• [REQUIREMENT]: Line by line, restate the material word for word, omitting any image.

• [SUPPLIED DATA]:

***

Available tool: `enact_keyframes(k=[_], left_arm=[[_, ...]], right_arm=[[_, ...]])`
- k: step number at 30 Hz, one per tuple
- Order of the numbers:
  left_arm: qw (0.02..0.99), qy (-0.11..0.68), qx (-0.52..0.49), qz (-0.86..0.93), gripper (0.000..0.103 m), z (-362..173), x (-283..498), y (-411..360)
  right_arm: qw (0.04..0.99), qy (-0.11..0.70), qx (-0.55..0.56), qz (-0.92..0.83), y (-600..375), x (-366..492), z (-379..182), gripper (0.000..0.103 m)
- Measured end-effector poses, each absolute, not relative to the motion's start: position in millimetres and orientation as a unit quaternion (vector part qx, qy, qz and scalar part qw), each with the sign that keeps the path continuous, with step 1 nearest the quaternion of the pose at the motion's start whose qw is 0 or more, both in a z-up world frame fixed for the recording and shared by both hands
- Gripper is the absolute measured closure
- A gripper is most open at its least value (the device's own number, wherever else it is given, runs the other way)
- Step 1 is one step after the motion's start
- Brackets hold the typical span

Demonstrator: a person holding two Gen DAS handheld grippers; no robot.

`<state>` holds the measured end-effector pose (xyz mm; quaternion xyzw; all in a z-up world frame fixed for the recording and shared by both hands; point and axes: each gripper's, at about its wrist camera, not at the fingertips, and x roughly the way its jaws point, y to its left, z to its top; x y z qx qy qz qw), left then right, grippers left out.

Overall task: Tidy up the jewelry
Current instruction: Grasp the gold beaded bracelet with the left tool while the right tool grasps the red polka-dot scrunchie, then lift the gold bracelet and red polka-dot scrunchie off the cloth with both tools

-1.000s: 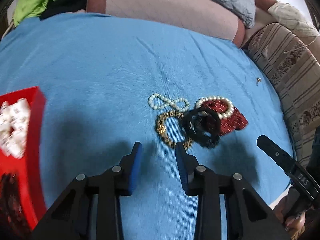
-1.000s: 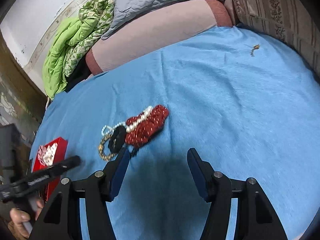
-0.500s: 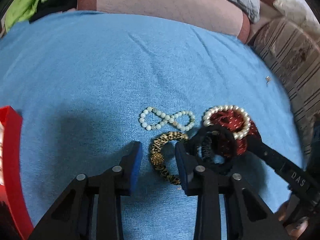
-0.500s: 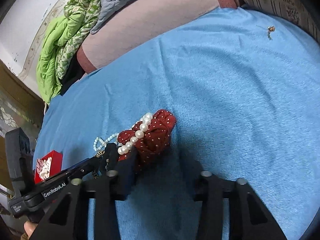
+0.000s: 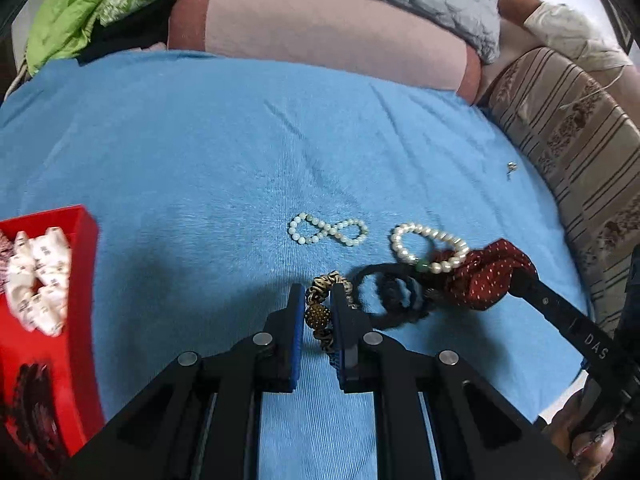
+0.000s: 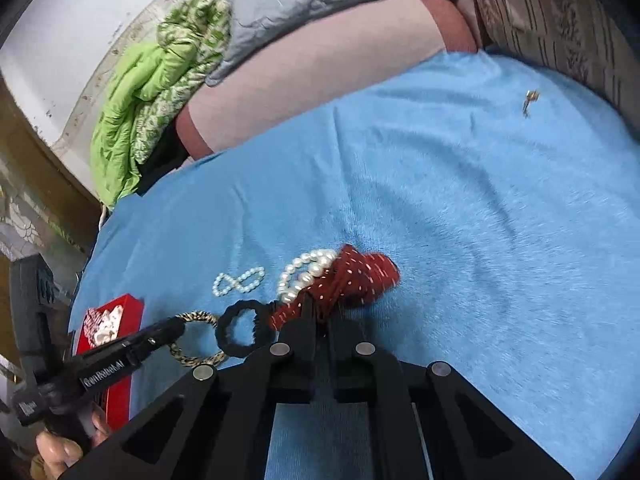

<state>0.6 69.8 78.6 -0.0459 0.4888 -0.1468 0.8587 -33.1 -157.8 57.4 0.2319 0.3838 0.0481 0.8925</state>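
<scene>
On the blue bed cover (image 5: 200,152): left gripper (image 5: 316,312) closing on leopard-print bracelet (image 5: 320,312), right gripper (image 6: 320,316) pinching red scrunchie (image 6: 360,276); pickup underway, next likely needs lifting toward red box (image 5: 86,224).

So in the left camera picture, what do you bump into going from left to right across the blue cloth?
Red box → pale bead loop → pearl bracelet → red scrunchie → tiny metal bit.

Both grippers are black frames with round silver screws; the left gripper (image 5: 316,312) has blue-padded fingers (image 5: 297,320).
</scene>
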Motion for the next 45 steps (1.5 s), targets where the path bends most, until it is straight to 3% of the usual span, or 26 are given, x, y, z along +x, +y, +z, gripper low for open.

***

• [RESULT FOR THIS TASK]:
Available tool: `enact_keyframes(k=[_], left_arm=[[_, ...]], right_arm=[[_, ...]])`
- k: step number at 30 Hz, one per tuple
- Order of the numbers:
  left_arm: qw (0.02..0.99), qy (-0.11..0.68), qx (-0.52..0.49), qz (-0.86..0.93), gripper (0.000..0.103 m), z (-362..173), x (-283..498), y (-411..360)
  right_arm: qw (0.04..0.99), qy (-0.11..0.70), qx (-0.55..0.56), qz (-0.92..0.83), y (-600..375), x (-366..492), z (-379..182), gripper (0.000..0.103 m)
- Measured end-effector poses, each absolute, not relative to the motion's start: position in millimetres and orientation as a unit quaternion (vector part qx, qy, qz and scalar part qw), each with the sign that keeps the path continuous, with step 1 nearest the quaternion of the pose at the motion's start whose qw is 0 or more, both in a z-up world frame fixed for the recording and shared by both hands
- Gripper is the absolute measured closure
- A gripper is most open at its least value (the device's own number, wherever else it is given, runs the other way)
- Step 1 is one step after the motion's start
- Brackets hold the typical span

Demonstrator: a person holding two Gen DAS handheld grippers; no robot.

`<state>` holds the measured end-effector pose (xyz mm; quaternion xyzw; all in a z-up world frame fixed for the recording and shared by both hands; point and axes: each gripper's, at about its wrist camera, not at the fingertips, and x roughly the way its jaws point, y to its left, z to its top; x y z qx qy qz qw), left then right, grippers left out.

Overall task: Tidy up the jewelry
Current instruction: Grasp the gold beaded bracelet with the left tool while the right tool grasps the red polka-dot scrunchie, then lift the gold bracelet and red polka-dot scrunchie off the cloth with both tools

-1.000s: 
-1.000s: 
-0.500s: 
-0.500s: 
+0.000s: 
+0.000s: 

<state>0.6 69.8 78.6 -0.0459 0.4888 -0.1468 0.8587 -33.1 -157.8 57.4 0.2319 0.3838 0.0481 0.8925</state>
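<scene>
On the blue bed cover (image 5: 200,152): left gripper (image 5: 316,312) closing on leopard-print bracelet (image 5: 320,312), right gripper (image 6: 320,316) pinching red scrunchie (image 6: 360,276); pickup underway, next likely needs lifting toward red box (image 5: 86,224).

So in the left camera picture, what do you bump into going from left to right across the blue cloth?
Red box → pale bead loop → pearl bracelet → red scrunchie → tiny metal bit.

Both grippers are black frames with round silver screws; the left gripper (image 5: 316,312) has blue-padded fingers (image 5: 297,320).
</scene>
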Motion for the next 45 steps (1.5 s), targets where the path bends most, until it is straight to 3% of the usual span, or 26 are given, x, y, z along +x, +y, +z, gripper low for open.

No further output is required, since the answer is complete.